Certain aspects of the films stayed with me over the years, in fragments: the tone and texture of Pound’s piano soundtrack, if not the melody; the rapidity of Keen’s montage, far faster than even the Odessa Steps sequence in Battleship Potemkin, but not so much the actual images. However, the impact of the screening would be felt slowly, as other things were more pressing. I handed in my completed dissertation and began revising for my final exams, and couldn’t find time for any more trips to the Cornerhouse, for Shoot Shoot Shoot or anything else. There weren’t any LFMC anthologies available on video or DVD, and none of their work was showing on Film Four (an offshoot of the terrestrial Channel Four, which, I learned, had aired such things during the 1980s). I desperately wanted to see more, and spent my final summer living with my parents in Horley looking online, to no avail.
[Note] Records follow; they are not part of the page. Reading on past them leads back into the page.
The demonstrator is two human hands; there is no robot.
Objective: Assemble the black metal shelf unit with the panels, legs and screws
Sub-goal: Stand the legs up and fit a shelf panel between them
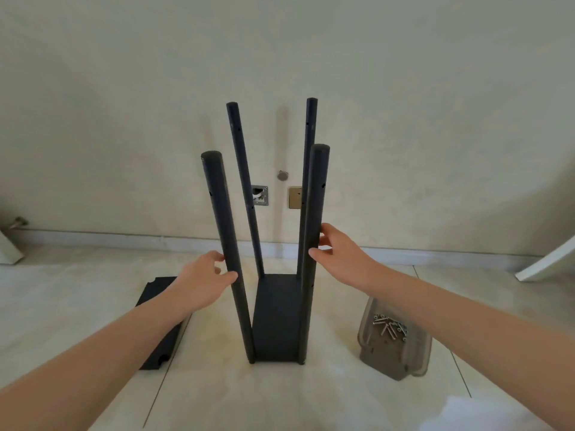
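While a clear plastic tray (392,346) is sitting on the tiled floor (280,396) off to the right, it is holding a small heap of silver screws (390,327) in its far end. Left of it the partly built shelf unit is standing upright — one black panel (275,318) is lying at floor level with four black legs rising from its corners. The left hand (207,279) is curling round the near left leg (225,253), fingers behind the tube and thumb in front, grasping it about midway up. The right hand (337,251) is doing the same on the near right leg (312,244), though its fingertips are only lightly pinching. A spare black panel (157,325) is lying flat to the left — the left forearm is hiding much of it, so its full outline is hard to make out.
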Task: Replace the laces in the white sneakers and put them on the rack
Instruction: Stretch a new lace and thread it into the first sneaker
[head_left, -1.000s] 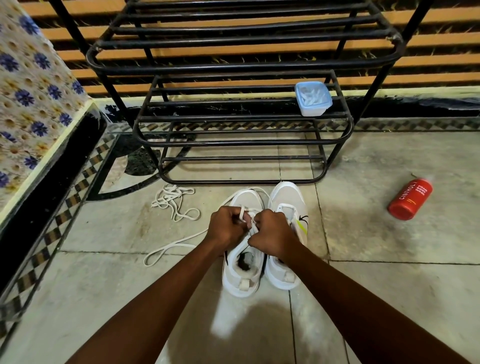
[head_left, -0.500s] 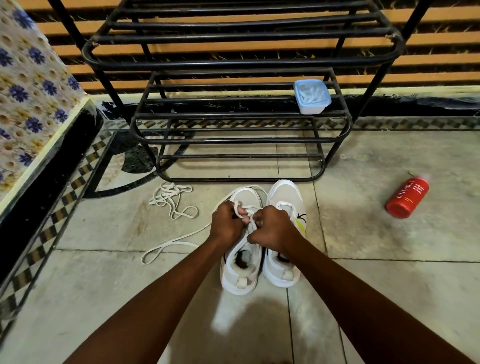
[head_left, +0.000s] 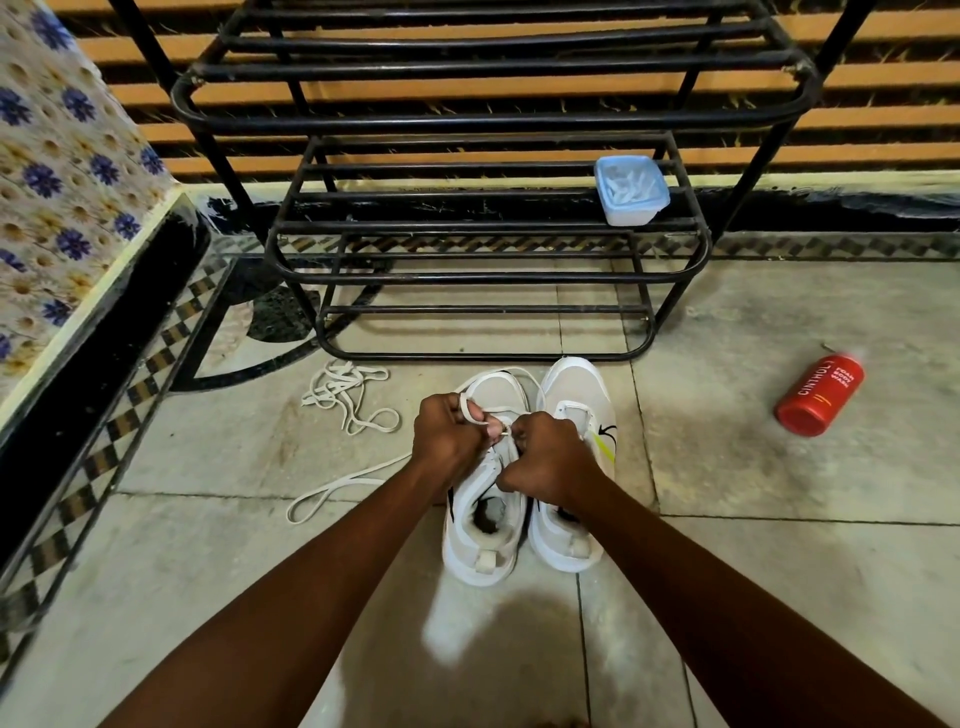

I resolved to find a community of avant-garde film fans when I moved to Brighton to do my Master’s degree, and visiting friends there over the summer, I found a printed program for the Cinematheque, which intrigued me as much as the LFMC one had earlier that year.
The Cinematheque was a nonprofit film club run by several filmmakers, including Ben Rivers. Sadly, I only caught its final eighteen months before the group lost its space in Brighton’s trendy North Laine district, but there was a real sense of community about it, as it attracted every enthusiast for alternative, art-house, and avant-garde film in the small city. And sometimes beyond: for its penultimate event, a two-day screening of Fassbinder’s epic Berlin Alexanderplatz, people came from London and slept in the cinema. I went to that, and to several LFMC events, some introduced by surviving Co-op members, among them Malcolm Le Grice, Peter Gidal, William Raban, Lis Rhodes, John Smith, and Guy Sherwin. I wanted to make films in a similar vein.